Question: Who was Rosie the Riveter modeled after? A friend is certain it was his grandmother who lived in Fresno.
-- Shelly Sanders, Fresno
Answer: Geraldine Hoff Doyle of Michigan was the inspiration for the iconic "We Can Do It" World War II poster of a female factory worker later called Rosie the Riveter.
Doyle was 17 when a United Press photographer took her picture in 1942 as she operated a metal-stamping machine at the American Broach & Machine Co. in Ann Arbor, Mich. She was one of millions of women who took factory jobs to replace the men who went to war.
The original photo shows Doyle in a factory uniform with her hair tied up in a printed bandana.
Doyle's daughter, Stephanie Gregg, told the Los Angeles Times that her mother -- who died in December at age 86 -- played the cello and that she quit the factory job after a couple of weeks after hearing that another woman had injured her hand operating the same machine.
Pittsburgh artist J. Howard Miller used the news wire photo of Doyle as inspiration for one of his posters for the Westinghouse company in 1942 to help recruit female workers.
Doyle's face is her only likeness in Miller's poster, which shows a woman in blue coveralls wearing a red-and-white bandana and flexing a bicep under the motto, "We Can Do It!" Gregg has said her mother was not as muscular as the woman Miller drew.
The poster was displayed at one Westinghouse plant for only a couple of weeks. The woman in the poster was later dubbed Rosie the Riveter, from a war-time song of the same name.
Famed artist Norman Rockwell painted a beefier version of Rosie the Riveter for a 1943 Saturday Evening Post cover.
After Doyle left the factory, she got a job in a bookstore in Ann Arbor, where she met her husband, Leo Doyle. They were married in 1943. He was a dentist and she worked in his office until she was 75. The couple had six children.

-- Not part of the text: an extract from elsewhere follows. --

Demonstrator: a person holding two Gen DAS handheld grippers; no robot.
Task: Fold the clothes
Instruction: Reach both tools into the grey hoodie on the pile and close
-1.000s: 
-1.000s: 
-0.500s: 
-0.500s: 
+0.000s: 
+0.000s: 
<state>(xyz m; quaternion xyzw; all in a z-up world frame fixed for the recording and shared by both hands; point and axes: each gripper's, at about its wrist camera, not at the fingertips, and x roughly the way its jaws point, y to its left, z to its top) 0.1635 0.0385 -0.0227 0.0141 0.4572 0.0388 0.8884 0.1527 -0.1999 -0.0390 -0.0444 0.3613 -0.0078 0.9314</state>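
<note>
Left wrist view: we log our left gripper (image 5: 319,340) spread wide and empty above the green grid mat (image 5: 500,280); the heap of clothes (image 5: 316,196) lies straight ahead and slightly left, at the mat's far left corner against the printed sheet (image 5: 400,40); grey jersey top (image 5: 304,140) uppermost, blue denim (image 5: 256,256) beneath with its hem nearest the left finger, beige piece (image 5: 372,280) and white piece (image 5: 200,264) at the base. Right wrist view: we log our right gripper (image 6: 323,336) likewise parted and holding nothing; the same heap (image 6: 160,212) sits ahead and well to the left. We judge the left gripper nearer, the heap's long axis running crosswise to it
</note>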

Rosie the Riveter's image became a symbol of the women's rights movement in the 1970s and '80s. Doyle was unaware of the part she played in the iconic poster until the mid-'80s, when she saw her picture and the poster in Modern Maturity magazine.
Q: Is there any connection between Fresno pioneer John Fancher, for whom Fancher Creek was named, and the Fancher family killed in the Mountain Meadow, Utah, massacre in 1857?
-- Roland Brady, Fresnocq-verified
A: John Fancher's younger brother, Alexander, was involved. Alexander Fancher, his wife, eight of his children and three other relatives were among the victims of the Mountain Meadow massacre in Utah in September 1857.
Alexander Fancher, an Arkansas cattle rancher, traveled to California twice in the early 1850s. In April 1857, he led the Fancher wagon train from Arkansas, meeting up with the Baker wagon train of Arkansas families near Salt Lake.
The Baker-Fancher wagon train was wealthier than other settlers who came west. Fancher reportedly traveled with four large wagons, plus a couple of carriages for the women. In addition to oxen, mules and horses, Fancher was driving about 200 cattle to deliver to John Fancher's ranch in Tulare.
From Salt Lake, the Baker-Fancher wagon train traveled south to Mountain Meadow, where they decided to camp for a few days.
Militiamen who were members of The Church of Jesus Christ of Latter-day Saints attacked the wagon train, perhaps to steal the livestock and possessions. The militiamen, who had convinced Paiute Indians to join the attack, disguised themselves as Indians.
The Baker-Fancher party circled the wagons to create a fortress. The militiamen and Indians laid siege to the settlers for five days. Alexander Fancher, 45, is believed to have been killed during the attack.
During the battle, the militiamen thought the settlers had seen that they weren't Indians. On Sept. 11, 1857, the militiamen approached the settlers with a white flag, saying they had worked out a truce with the Paiutes.
But after marching the male settlers away from the camp, the militiamen opened fire, killing every man.
Returning to the wagon train, the militiamen then killed the women and older children.
In all, 120 men, women and children died, including Alexander's wife, Elizabeth, 32, their children -- Hampton, 19; William, 17; Mary, 15; Thomas, 14; Martha, 10; and twins Sarah and Margaret, about 7 -- and Alexander's cousin, Robert Fancher, 19. Alexander's son from a previous marriage, James Mathew Fancher, 25, and his wife, Frances Fulfer Fancher, also died.
The militiamen spared 17 children who were thought to be too young to tell about the massacre, including Christopher Fancher, about 4, and his sister, Tryphena, about 2.
Prosecution of the militiamen was delayed, in part, by the Civil War. Several of the men were indicted in the killings, but only one, John D. Lee, was convicted. He was executed at Mountain Meadow by a firing squad in 1877.